My two lovely DSs have also gone from being happy and carefree late teens to anxious and despondent young men in the space of two years due to all the restrictions and missing out on what should have been some of the best times in their lives.

Champagneforeveryone · 05/12/2021 04:24

I was in self isolation the day DDog was PTS so DH took him to the vets. I have owned dogs all my adult life and have never not been with them at the end.

DH was upset and didn't want him PTS in the back of the car. As a result the vet took him inside and he was PTS without any of his family with him. The thought still plays on my mind now, though I have every faith in our vets that they treated him with kindness and compassion Sad

Cripesitsthegasman19 · 05/12/2021 05:32

@RobinPenguins

My mum is in the early stages of dementia. It really seems like the various lockdowns accelerated it. I’ve lost my mum as a source of comfort or support.
Same here, except my mum is now mid stage. Hard not to feel bitter about it all. I won't be in favour of any more lock downs.

I also lost my mental health, several break downs over the last 20 months.

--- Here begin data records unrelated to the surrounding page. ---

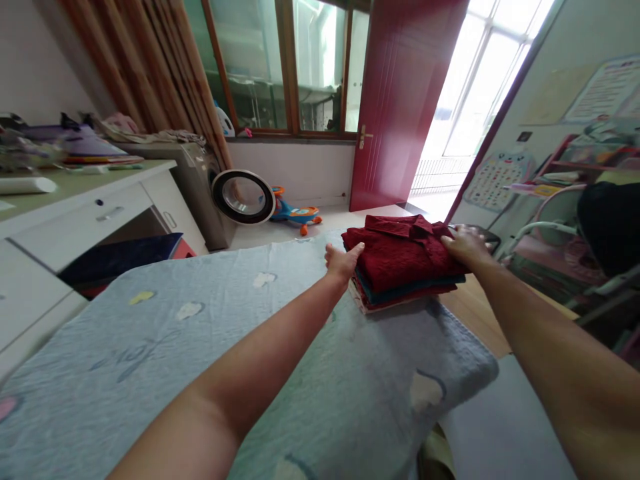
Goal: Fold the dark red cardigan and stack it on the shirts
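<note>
A folded dark red collared shirt [400,257] lies on top of a small pile of folded clothes [395,299], with blue-green, red and pale layers beneath it. The pile rests near the far right corner of a bed with a light blue blanket [210,320]. My left hand [344,261] is at the pile's left side, its thumb stretched toward the red shirt and its fingers apart. On the opposite side, my right hand [467,245] touches the shirt's right edge, with thumb and fingers spread. Neither hand visibly grips the cloth.
To the left stand a white desk [115,213] with clutter and a front-loading washing machine [200,180], its round door [243,197] swung out. A blue and orange ride-on toy [297,213] is on the floor beyond the bed. A red door [405,100] stands ajar; a pinkish chair [555,247] is at right.
</note>
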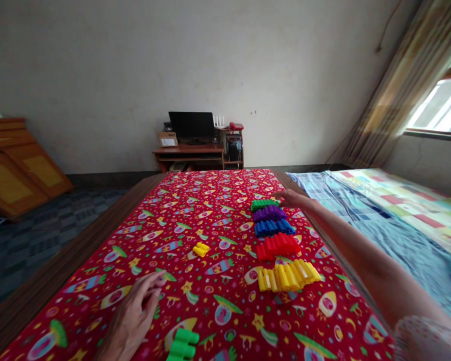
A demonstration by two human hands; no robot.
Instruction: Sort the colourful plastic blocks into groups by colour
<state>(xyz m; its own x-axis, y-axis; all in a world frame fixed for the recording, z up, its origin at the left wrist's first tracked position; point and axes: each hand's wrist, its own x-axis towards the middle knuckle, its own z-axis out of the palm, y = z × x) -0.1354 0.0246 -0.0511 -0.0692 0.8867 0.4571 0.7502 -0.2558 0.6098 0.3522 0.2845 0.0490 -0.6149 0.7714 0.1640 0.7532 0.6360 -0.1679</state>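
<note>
My left hand rests on the red patterned cloth with its fingers loosely bent and apart, holding nothing. Close to it, at the bottom edge, lie joined green tube-shaped plastic toy blocks, partly cut off. A small yellow piece sits alone farther up the cloth. My right hand reaches to the far right, fingers stretched out at the end of a green row of blocks. Nearer to me come a purple row, a blue row, a red row and a yellow row.
The cloth covers a long table with a dark wooden edge. A bed adjoins on the right. Beyond the table's far end stands a desk with a monitor. A wooden cabinet is at left.
</note>
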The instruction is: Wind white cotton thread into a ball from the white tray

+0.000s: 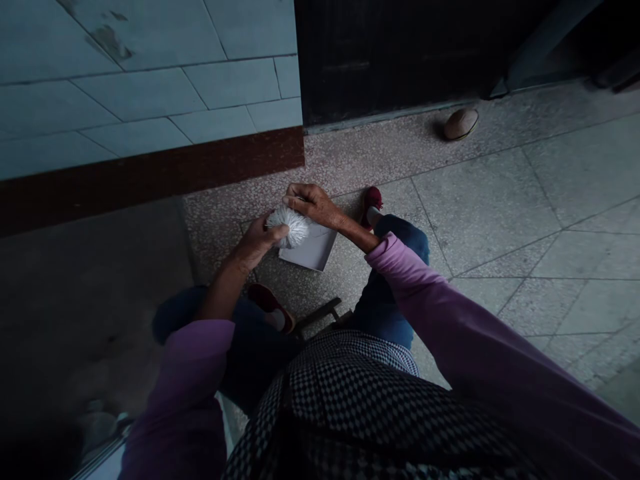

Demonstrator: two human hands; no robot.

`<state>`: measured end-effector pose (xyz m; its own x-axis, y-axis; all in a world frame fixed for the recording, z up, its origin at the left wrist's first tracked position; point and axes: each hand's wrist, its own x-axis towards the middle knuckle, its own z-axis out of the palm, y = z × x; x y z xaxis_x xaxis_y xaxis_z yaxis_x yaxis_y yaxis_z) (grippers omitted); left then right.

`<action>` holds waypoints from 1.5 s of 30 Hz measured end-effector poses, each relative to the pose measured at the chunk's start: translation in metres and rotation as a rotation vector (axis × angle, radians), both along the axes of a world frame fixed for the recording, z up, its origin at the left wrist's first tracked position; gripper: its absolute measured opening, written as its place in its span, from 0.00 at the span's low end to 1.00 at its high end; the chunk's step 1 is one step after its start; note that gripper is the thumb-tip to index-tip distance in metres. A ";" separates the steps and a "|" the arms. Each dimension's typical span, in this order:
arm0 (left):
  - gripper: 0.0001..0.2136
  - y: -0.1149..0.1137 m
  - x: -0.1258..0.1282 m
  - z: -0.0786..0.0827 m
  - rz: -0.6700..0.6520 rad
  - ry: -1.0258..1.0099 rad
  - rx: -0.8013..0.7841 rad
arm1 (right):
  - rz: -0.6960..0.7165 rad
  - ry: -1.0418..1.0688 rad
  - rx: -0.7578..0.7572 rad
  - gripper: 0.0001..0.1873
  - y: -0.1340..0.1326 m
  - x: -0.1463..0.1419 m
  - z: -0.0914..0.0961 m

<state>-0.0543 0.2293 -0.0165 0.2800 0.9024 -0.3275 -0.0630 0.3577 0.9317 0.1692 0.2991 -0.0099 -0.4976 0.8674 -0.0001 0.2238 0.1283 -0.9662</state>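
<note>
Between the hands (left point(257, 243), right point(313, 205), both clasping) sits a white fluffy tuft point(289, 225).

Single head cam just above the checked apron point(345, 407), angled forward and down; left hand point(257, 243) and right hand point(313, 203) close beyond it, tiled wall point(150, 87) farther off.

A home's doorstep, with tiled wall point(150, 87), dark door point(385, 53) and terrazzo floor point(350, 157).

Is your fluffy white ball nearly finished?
The white tuft already looks round and fluffy. Now the left hand pinches it while the right hand holds its far side. A white sheet lies beneath; what's left can't be told.
</note>
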 end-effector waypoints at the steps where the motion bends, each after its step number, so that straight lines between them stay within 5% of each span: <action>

Auntycorruption · 05/12/2021 06:17

@SilverGlassHare

Normality for my infant school aged DS. He had 1.5 terms of normal primary school, then Covid struck. Even though there haven’t been any closures this term, nothing is how it should be - carol concert on the freezing school field instead if a nativity play, sports day without parents to watch, no mixing with his friends in other classes, no bringing in school bags, classrooms all bleak and empty (and cold!). I suppose he doesn’t really know what he’s missing out on but that’s kind of heartbreaking too.
This for me too. Nearly 7 and no experience of normal school fun. My DD 's one and only nativity play is next week but now I can't go to that either.
CaliforniaDrumming · 05/12/2021 06:43

Thank you all for your replies! I realised my entire post, including my title, is so clumsily written. I was not myself yesterday.
I suppose what I meant is that apart from the death toll, Covid has completely changed so many people. I myself am totally changed. I used to be an optimist and an extrovert. Now I don't recognise myself. I have become a dull old stick. I do my best to soldier on to model resilient behaviour for DD who but god, it's hard to be constantly evaluating your risk and have so many things cancelled. We are not cowering inside at all- all jabbrd- but DH is CV as well so that makes it harder. We also have family abroad. I luckily did a quick trip back in September but the rest of the family could not.

Am very sorry for so many of your losses. DH's workplace laid off a lot of people and he had to do some of the layoffs. He WFH so I could overhear it. So cruel before Xmas.

I feel like we all need more kindness but I see little of it. Many of DDs friends have dumped her because she has become withdrawn and stressed with online uni last year. I feel like begging them " Please give her a chance. It's a pandemic."

I hope I am making some sense.

OP posts:
Cripesitsthegasman19 · 05/12/2021 07:07

It makes sense op. Hopefully, we can get some of ourselves back over time. One of the positives for me is realising how wonderful some of my colleagues really are.

linerforlife · 05/12/2021 07:11

The end of my pregnancy and maternity leave I spent at home, often alone and in too much pain to walk far when walks were the only thing we were allowed to do. I spiralled into severe depression and I now struggle to look back on the last 18 months without getting very upset, and feeling very angry.